Struct Dir 

#[repr(transparent)]
pub struct Dir<P>(pub P)
where
    P: AsRef<Path>;

Acts as a Working Directory. Provides a variety of functions to manipulate and query directories and files in the context of that directory.

Tuple Fields

0: P

Implementations

impl<P> Dir<P>

where P: AsRef<Path>,

pub fn join<P2: AsRef<Path>>(&self, path: P2) -> PathBuf

Join this working dir with some path

pub fn open<P2: AsRef<Path>>( &self, path: P2, opts: &OpenOptions, ) -> Result<File>

Opens a file with the given OpenOptions

pub fn open_readonly<P2: AsRef<Path>>(&self, path: P2) -> Result<File>

Opens a file in read-only mode

See: std::fs::File::open

pub fn create_parents<P2: AsRef<Path>>(&self, path: P2) -> Result<()>

Creates any parent directories for a given path. Does nothing if the path has no parents.

Errors

This function returns an error if the creation of the parent directories fails

Examples found in repository

examples/working_dir.rs (line 8)

fn main() -> Result<()> {
    let cwd = Dir::new("my/root");
    let path = Path::new("path/to/file.txt");

    cwd.create_parents(path)?;

    cwd.write(path, "Hello, world!\n")?;

    // This path *shouldn't* exist in the program's global working directory
    assert!(!path.exists());

    // But it *should* exist in the directory specified by cwd
    assert!(cwd.exists(path));

    // This should be the same as the previous assert
    assert!(Path::new("my/root/path/to/file.txt").exists());

    // Check that the content is what we expect
    assert_eq!(cwd.read_to_string(path)?, "Hello, world!\n");

    let other_cwd = Dir::new("some/other/root");

    cwd.move_to(&other_cwd, path)?;

    // Now we should exist in the other directory
    assert!(!cwd.exists(path));
    assert!(other_cwd.exists(path));

    Ok(())
}

pub fn exists<P2: AsRef<Path>>(&self, path: P2) -> bool

Returns true if the path points at an existing entity.

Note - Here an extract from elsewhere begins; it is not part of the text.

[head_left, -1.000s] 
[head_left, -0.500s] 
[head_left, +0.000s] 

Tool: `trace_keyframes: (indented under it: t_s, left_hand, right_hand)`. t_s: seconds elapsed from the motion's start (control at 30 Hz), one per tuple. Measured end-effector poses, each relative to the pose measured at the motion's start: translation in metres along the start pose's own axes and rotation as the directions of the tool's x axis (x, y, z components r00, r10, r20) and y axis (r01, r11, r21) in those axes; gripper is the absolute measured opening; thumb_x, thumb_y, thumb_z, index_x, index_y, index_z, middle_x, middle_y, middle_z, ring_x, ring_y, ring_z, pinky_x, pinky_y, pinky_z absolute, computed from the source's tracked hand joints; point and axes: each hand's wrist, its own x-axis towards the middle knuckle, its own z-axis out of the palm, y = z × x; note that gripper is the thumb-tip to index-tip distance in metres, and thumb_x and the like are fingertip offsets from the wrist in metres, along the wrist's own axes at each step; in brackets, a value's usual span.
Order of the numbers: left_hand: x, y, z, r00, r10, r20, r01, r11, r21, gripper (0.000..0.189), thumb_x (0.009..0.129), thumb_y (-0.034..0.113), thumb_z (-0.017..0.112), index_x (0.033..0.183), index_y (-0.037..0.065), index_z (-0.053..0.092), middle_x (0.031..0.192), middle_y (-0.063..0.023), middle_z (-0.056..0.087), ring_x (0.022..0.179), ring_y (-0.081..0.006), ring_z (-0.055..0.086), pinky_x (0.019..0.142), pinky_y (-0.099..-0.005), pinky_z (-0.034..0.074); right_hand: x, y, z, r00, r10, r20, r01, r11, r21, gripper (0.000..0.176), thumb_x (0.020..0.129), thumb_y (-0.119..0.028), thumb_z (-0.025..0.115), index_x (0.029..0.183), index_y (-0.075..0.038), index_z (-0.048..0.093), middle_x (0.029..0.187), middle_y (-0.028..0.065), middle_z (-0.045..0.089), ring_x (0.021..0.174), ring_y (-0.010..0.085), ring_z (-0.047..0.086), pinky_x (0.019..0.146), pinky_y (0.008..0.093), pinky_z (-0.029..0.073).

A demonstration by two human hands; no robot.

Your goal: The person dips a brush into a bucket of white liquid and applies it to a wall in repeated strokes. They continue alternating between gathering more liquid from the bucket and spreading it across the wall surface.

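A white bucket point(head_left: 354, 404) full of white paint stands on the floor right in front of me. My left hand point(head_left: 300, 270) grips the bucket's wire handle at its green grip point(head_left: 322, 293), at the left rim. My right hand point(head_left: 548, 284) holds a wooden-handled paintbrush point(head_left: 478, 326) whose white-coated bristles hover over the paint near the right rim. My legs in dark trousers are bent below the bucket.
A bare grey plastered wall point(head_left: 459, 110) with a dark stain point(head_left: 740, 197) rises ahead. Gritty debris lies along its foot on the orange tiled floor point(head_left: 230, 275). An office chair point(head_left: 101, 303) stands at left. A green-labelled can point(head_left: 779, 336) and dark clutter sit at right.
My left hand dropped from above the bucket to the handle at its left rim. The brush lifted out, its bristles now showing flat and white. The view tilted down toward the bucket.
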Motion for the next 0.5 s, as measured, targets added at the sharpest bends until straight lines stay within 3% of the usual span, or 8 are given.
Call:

Warning: this method may be error-prone, consider using try_exists() instead! It also has a risk of introducing time-of-check to time-of-use (TOCTOU) bugs.

This function will traverse symbolic links to query information about the destination file.

If you cannot access the metadata of the file, e.g. because of a permission error or broken symbolic links, this will return false.

See: std::path::Path::exists

Examples found in repository

examples/working_dir.rs (line 16)

fn main() -> Result<()> {
    let cwd = Dir::new("my/root");
    let path = Path::new("path/to/file.txt");

    cwd.create_parents(path)?;

    cwd.write(path, "Hello, world!\n")?;

    // This path *shouldn't* exist in the program's global working directory
    assert!(!path.exists());

    // But it *should* exist in the directory specified by cwd
    assert!(cwd.exists(path));

    // This should be the same as the previous assert
    assert!(Path::new("my/root/path/to/file.txt").exists());

    // Check that the content is what we expect
    assert_eq!(cwd.read_to_string(path)?, "Hello, world!\n");

    let other_cwd = Dir::new("some/other/root");

    cwd.move_to(&other_cwd, path)?;

    // Now we should exist in the other directory
    assert!(!cwd.exists(path));
    assert!(other_cwd.exists(path));

    Ok(())
}

pub fn contains<P2: AsRef<Path>>(&self, path: P2) -> bool

Checks if this directory contains a given path. Alias for Dir::exists

Examples found in repository

examples/include_set.rs (line 9)

fn find_include<P: AsRef<Path>, Q: AsRef<Path>>(include_set: &[Dir<P>], file: Q) -> Option<PathBuf> {
    let file = file.as_ref();

    for include_dir in include_set {
        if include_dir.contains(file) {
            return Some(include_dir / file)
        }
    }
    return None
}

pub fn try_exists<P2: AsRef<Path>>(&self, path: P2) -> Result<bool>

Returns Ok(true) if the path points at an existing entity.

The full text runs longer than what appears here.